Mais il existe des voix dissonantes parmi les médecins. Un collectif a fait paraître une tribune dans Le Parisien. Il réclame au gouvernement français quatre mesures supplémentaires : le port du masque dès l’école primaire et la distribution de masques gratuits à tous les élèves ; une aération plus systématique ; un allègement des classes dans les zones rouges, où alterneraient des cours en présentiel et des cours à distance ; un suivi rigoureux des cas positifs au niveau national.

L’Agence de santé publique anglaise (Public Health England) a publié, le 12 août, une importante étude sur la transmission du SARS-CoV-2 dans les établissements scolaires anglais à partir du 1er juin, date à laquelle ils ont rouvert progressivement, la plupart du temps partiellement. Jusqu’au 31 juillet, l’agence a recensé 198 cas dans un contexte scolaire, 70 chez des enfants et 128 chez des adultes.

Les Anglais constatent eux aussi que les cas de coronavirus ont touché bien plus souvent les adultes. Public Health England insiste donc sur les mesures de prévention à leur égard. Ils constatent surtout que les cas de coronavirus, peu fréquents juste après le confinement, ont ensuite augmenté.

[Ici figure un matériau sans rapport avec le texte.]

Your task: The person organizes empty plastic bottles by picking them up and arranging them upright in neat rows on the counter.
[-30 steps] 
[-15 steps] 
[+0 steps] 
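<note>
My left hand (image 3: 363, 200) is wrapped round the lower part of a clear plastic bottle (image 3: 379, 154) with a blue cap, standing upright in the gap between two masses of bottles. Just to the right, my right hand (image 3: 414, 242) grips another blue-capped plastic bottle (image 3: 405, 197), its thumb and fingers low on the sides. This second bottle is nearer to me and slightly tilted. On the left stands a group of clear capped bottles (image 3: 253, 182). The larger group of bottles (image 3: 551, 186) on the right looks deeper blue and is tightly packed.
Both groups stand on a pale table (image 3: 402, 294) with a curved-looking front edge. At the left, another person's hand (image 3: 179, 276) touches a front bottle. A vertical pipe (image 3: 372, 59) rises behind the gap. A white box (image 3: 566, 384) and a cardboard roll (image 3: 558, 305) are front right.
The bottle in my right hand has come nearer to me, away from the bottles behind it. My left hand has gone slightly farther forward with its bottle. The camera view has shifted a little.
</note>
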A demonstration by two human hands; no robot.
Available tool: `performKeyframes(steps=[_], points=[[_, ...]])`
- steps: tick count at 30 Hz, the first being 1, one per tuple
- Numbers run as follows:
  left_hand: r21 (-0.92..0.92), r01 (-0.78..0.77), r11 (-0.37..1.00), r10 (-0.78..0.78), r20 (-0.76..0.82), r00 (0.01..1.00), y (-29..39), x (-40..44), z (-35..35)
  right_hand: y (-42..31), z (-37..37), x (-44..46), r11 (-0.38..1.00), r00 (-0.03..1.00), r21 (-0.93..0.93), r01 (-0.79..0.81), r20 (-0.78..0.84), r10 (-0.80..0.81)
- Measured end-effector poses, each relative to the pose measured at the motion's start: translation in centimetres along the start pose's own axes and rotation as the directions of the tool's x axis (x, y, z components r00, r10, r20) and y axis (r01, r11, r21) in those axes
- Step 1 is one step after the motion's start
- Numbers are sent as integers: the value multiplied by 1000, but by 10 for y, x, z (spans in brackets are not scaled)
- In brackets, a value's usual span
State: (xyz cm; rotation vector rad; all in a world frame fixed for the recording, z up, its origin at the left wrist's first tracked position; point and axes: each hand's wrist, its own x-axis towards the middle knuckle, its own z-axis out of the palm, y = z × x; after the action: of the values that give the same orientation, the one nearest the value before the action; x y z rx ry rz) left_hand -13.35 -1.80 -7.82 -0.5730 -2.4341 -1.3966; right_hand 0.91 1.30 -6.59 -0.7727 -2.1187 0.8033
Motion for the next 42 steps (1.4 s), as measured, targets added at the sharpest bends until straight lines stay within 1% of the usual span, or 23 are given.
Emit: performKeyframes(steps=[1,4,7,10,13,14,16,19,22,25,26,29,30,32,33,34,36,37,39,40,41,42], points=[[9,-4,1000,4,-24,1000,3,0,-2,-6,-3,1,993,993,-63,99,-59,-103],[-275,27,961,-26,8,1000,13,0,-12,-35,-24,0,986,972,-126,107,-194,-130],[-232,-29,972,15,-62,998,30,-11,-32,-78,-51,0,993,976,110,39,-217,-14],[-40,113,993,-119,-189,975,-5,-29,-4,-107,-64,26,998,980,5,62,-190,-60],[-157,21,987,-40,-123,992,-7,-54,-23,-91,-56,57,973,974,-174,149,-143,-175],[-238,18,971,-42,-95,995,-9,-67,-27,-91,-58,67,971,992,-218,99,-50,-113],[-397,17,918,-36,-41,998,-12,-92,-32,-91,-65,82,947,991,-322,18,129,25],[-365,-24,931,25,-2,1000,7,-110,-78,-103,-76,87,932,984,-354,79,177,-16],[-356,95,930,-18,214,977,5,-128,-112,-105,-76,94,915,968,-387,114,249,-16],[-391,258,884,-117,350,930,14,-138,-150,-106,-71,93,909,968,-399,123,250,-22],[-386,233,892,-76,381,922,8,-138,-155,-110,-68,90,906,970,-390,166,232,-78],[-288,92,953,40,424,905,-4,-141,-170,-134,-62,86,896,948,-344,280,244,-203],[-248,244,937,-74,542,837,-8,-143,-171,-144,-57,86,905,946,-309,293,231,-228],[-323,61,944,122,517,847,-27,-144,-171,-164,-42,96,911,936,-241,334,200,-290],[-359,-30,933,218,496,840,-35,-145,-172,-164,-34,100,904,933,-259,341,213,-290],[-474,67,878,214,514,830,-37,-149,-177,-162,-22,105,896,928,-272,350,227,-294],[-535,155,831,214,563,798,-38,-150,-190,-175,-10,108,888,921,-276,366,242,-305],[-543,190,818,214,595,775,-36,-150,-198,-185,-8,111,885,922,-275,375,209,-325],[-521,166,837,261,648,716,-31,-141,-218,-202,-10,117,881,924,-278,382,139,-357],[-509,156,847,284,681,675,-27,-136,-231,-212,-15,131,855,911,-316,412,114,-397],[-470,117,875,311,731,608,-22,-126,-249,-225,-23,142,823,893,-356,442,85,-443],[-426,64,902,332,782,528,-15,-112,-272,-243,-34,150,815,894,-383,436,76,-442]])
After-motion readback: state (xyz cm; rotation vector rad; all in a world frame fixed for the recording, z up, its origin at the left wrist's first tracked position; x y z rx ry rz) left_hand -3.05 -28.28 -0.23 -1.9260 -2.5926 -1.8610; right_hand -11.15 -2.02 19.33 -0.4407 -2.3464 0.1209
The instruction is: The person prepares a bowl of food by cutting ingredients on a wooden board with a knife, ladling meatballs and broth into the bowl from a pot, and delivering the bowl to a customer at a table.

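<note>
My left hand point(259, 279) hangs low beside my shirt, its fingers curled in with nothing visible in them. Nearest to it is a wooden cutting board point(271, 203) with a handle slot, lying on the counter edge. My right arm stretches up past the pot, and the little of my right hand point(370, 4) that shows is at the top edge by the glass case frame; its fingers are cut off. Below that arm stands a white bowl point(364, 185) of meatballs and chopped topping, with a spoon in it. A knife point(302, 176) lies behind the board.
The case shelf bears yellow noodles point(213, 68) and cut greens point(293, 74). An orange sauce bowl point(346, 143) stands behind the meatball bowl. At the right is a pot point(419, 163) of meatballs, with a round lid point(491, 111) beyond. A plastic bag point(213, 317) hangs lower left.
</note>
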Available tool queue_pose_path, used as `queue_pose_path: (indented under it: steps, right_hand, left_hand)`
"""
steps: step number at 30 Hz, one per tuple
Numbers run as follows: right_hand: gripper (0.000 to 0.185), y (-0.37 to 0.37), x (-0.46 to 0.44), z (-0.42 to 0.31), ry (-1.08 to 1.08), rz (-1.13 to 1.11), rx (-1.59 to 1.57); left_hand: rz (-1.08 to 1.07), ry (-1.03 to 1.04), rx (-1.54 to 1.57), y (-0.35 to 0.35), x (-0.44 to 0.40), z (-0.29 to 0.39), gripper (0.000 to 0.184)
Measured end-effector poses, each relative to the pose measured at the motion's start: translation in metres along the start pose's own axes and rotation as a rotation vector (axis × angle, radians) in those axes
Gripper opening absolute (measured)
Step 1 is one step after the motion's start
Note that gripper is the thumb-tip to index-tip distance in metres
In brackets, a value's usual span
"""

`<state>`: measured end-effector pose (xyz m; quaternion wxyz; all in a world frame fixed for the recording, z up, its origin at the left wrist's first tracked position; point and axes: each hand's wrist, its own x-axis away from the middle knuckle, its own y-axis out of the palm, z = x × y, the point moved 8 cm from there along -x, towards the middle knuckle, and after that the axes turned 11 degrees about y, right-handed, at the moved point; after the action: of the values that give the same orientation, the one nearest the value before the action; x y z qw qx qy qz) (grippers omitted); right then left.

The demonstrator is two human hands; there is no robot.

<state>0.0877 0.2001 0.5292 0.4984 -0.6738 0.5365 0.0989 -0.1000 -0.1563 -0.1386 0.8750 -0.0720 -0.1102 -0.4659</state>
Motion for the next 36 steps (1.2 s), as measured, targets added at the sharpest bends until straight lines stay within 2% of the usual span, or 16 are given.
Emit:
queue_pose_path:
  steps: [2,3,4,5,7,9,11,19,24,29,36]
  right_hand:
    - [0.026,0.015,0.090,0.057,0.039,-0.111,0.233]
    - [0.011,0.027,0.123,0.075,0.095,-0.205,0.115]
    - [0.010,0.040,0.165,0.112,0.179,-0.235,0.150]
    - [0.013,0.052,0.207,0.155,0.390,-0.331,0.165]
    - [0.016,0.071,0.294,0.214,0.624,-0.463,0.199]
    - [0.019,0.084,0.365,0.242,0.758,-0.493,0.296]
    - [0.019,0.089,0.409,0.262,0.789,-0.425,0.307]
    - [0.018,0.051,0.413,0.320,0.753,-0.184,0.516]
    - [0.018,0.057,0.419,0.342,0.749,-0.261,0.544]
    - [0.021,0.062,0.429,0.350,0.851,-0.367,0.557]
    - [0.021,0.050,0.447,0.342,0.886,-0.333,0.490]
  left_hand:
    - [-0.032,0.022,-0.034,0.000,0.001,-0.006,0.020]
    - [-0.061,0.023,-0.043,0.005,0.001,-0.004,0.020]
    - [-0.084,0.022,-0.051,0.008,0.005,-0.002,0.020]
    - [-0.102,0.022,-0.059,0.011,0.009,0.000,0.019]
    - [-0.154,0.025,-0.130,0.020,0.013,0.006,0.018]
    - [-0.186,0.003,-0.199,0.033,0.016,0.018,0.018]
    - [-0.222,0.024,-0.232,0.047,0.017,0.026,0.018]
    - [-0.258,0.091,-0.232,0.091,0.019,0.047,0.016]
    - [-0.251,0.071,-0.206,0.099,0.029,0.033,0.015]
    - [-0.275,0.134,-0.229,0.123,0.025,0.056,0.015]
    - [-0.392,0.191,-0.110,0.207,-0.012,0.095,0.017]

Pour eux, « il y a une forte corrélation entre l’apparition de clusters et l’incidence régionale du coronavirus ».

C’est aussi le principal message d’un éditorial paru dans le New England Journal of Medicine, coécrit par l’épidémiologiste américain Marc Lipsitch : la meilleure façon de protéger les écoles est de limiter la circulation du virus dans le reste de la société.

Or, la circulation du virus s’accélère en France, Santé publique France évoquant même une « progression exponentielle » du nombre de cas positifs la semaine dernière : 26 890 cas, en hausse de 54 % par rapport à la semaine précédente. La courbe des nouvelles hospitalisations, y compris en réanimation, longtemps à un niveau très faible, est désormais sur une légère pente ascendante.

L’île de la Réunion donne un avant-goût de la rentrée scolaire en métropole. Les écoles y sont rouvertes depuis le 17 août. Depuis, des classes ou des écoles ont été refermées, par dizaines, en raison de suspicions ou de cas avérés. À Saint-Denis, chef-lieu de l’île, 16 écoles étaient concernées par des fermetures de classes : deux écoles primaires et 13 collèges ou lycées. Un élément rassurant cependant : aucun cluster n’a jusqu’ici était repéré dans le contexte scolaire, tous les cas restant isolés.

La Réunion n’est pas un département classé en rouge par le gouvernement : l’incidence y est de 48,7 cas pour 100 000 habitants, quand elle s’envole à Paris ou dans les Bouches-du-Rhône, à 114 et 145 cas respectivement pour 100 000 habitants.

En de nombreux endroits du territoire, la rentrée scolaire en France n’aura rien de « normal », la méthode Coué de Jean-Michel Blanquer n’y changera rien.